# Dataset section
━━━━━━

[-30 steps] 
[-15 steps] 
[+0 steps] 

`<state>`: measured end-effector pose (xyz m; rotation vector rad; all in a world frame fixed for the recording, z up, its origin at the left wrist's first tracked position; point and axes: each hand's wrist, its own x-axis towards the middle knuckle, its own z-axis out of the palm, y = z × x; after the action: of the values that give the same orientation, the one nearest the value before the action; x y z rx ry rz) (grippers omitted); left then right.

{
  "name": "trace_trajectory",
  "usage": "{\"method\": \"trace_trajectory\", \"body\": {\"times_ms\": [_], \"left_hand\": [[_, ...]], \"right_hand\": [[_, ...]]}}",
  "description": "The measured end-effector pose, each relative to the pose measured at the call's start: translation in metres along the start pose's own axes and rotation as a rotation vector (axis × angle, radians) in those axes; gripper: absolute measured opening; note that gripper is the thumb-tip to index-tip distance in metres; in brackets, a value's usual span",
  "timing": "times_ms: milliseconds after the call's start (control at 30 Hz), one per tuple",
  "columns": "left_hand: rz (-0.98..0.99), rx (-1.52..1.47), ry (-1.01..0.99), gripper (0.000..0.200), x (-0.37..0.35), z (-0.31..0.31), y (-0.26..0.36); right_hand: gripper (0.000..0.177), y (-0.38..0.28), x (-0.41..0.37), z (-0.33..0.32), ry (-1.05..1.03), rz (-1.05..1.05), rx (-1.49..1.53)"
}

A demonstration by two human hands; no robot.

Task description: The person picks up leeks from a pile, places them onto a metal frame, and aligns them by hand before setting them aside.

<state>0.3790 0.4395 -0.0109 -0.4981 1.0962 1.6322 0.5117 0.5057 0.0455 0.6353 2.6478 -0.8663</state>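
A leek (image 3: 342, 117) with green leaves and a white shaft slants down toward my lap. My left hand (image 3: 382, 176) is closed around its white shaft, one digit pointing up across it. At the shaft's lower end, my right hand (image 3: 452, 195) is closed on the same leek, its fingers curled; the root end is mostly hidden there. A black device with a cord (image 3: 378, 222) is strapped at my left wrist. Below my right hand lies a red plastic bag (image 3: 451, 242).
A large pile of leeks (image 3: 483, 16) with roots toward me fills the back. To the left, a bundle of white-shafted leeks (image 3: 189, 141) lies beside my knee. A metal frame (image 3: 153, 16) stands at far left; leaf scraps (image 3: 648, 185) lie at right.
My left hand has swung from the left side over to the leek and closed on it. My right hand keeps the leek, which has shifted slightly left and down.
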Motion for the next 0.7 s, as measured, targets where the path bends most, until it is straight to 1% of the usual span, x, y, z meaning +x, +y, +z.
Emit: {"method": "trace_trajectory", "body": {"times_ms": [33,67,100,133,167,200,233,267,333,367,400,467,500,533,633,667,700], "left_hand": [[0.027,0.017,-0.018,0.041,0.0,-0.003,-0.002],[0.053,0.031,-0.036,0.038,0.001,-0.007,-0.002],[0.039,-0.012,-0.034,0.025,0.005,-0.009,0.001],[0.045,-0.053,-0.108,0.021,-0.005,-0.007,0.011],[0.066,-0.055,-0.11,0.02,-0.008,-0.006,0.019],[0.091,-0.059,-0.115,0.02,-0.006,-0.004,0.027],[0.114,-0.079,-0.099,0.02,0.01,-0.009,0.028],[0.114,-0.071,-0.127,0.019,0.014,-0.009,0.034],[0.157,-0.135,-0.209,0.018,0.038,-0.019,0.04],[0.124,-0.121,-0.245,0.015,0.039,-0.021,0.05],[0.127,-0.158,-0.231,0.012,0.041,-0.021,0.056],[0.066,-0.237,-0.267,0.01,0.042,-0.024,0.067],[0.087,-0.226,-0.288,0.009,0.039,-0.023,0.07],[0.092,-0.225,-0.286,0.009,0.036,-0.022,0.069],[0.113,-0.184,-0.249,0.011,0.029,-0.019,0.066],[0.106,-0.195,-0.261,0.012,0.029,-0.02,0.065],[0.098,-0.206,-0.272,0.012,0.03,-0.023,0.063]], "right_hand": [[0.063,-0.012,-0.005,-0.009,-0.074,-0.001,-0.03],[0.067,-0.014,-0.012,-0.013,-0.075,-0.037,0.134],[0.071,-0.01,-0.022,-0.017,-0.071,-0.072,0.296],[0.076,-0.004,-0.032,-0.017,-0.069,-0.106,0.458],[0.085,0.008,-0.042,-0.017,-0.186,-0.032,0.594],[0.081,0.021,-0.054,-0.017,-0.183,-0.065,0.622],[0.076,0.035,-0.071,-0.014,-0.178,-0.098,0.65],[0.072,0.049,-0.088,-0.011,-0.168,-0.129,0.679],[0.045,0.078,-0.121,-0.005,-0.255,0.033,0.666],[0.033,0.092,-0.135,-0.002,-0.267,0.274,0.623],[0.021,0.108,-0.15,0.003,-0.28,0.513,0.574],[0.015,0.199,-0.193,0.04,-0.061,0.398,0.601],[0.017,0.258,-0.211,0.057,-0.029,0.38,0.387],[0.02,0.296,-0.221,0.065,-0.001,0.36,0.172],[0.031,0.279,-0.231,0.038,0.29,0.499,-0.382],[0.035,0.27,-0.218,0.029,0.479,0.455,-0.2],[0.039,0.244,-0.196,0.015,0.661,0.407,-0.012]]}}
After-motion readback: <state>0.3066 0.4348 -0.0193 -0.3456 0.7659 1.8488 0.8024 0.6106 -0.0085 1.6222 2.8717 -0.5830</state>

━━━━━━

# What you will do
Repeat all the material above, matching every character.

# Response area
[-30 steps] 
[-15 steps] 
[+0 steps] 

`<state>`: measured end-effector pose (xyz m; rotation vector rad; all in a world frame fixed for the recording, z up, its origin at the left wrist's first tracked position; point and axes: each hand's wrist, its own x-axis towards the middle knuckle, its own z-axis out of the palm, y = z × x; after the action: of the values that give the same orientation, the one nearest the value before the action; x y z rx ry rz) (grippers omitted); left then right.

{
  "name": "trace_trajectory",
  "usage": "{\"method\": \"trace_trajectory\", \"body\": {\"times_ms\": [_], \"left_hand\": [[_, ...]], \"right_hand\": [[_, ...]]}}",
  "description": "The measured end-effector pose, each relative to the pose measured at the call's start: translation in metres along the start pose's own axes and rotation as a rotation vector (axis × angle, radians) in those axes; gripper: absolute measured opening; note that gripper is the thumb-tip to index-tip distance in metres; in brackets, a value's usual span",
  "timing": "times_ms: milliseconds after the call's start (control at 30 Hz), one per tuple",
  "columns": "left_hand: rz (-0.98..0.99), rx (-1.52..1.47), ry (-1.01..0.99), gripper (0.000..0.200), x (-0.37..0.35), z (-0.31..0.31), y (-0.26..0.36); right_hand: gripper (0.000..0.177), y (-0.38..0.28), x (-0.41..0.37), z (-0.33..0.32), ry (-1.05..1.03), rz (-1.05..1.05), rx (-1.49..1.53)"
}

A demonstration by two human hands; no robot.

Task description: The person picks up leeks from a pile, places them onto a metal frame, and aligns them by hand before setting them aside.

<state>0.3790 0.4395 -0.0109 -0.4981 1.0962 1.6322 0.5117 0.5057 0.0455 0.6353 2.6478 -0.8663</state>
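A leek (image 3: 342, 117) with green leaves and a white shaft slants down toward my lap. My left hand (image 3: 382, 176) is closed around its white shaft, one digit pointing up across it. At the shaft's lower end, my right hand (image 3: 452, 195) is closed on the same leek, its fingers curled; the root end is mostly hidden there. A black device with a cord (image 3: 378, 222) is strapped at my left wrist. Below my right hand lies a red plastic bag (image 3: 451, 242).
A large pile of leeks (image 3: 483, 16) with roots toward me fills the back. To the left, a bundle of white-shafted leeks (image 3: 189, 141) lies beside my knee. A metal frame (image 3: 153, 16) stands at far left; leaf scraps (image 3: 648, 185) lie at right.
My left hand has swung from the left side over to the leek and closed on it. My right hand keeps the leek, which has shifted slightly left and down.
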Motion for the next 0.7 s, as measured, targets where the path bends most, until it is straight to 1% of the usual span, x, y, z meaning +x, +y, +z.
Emit: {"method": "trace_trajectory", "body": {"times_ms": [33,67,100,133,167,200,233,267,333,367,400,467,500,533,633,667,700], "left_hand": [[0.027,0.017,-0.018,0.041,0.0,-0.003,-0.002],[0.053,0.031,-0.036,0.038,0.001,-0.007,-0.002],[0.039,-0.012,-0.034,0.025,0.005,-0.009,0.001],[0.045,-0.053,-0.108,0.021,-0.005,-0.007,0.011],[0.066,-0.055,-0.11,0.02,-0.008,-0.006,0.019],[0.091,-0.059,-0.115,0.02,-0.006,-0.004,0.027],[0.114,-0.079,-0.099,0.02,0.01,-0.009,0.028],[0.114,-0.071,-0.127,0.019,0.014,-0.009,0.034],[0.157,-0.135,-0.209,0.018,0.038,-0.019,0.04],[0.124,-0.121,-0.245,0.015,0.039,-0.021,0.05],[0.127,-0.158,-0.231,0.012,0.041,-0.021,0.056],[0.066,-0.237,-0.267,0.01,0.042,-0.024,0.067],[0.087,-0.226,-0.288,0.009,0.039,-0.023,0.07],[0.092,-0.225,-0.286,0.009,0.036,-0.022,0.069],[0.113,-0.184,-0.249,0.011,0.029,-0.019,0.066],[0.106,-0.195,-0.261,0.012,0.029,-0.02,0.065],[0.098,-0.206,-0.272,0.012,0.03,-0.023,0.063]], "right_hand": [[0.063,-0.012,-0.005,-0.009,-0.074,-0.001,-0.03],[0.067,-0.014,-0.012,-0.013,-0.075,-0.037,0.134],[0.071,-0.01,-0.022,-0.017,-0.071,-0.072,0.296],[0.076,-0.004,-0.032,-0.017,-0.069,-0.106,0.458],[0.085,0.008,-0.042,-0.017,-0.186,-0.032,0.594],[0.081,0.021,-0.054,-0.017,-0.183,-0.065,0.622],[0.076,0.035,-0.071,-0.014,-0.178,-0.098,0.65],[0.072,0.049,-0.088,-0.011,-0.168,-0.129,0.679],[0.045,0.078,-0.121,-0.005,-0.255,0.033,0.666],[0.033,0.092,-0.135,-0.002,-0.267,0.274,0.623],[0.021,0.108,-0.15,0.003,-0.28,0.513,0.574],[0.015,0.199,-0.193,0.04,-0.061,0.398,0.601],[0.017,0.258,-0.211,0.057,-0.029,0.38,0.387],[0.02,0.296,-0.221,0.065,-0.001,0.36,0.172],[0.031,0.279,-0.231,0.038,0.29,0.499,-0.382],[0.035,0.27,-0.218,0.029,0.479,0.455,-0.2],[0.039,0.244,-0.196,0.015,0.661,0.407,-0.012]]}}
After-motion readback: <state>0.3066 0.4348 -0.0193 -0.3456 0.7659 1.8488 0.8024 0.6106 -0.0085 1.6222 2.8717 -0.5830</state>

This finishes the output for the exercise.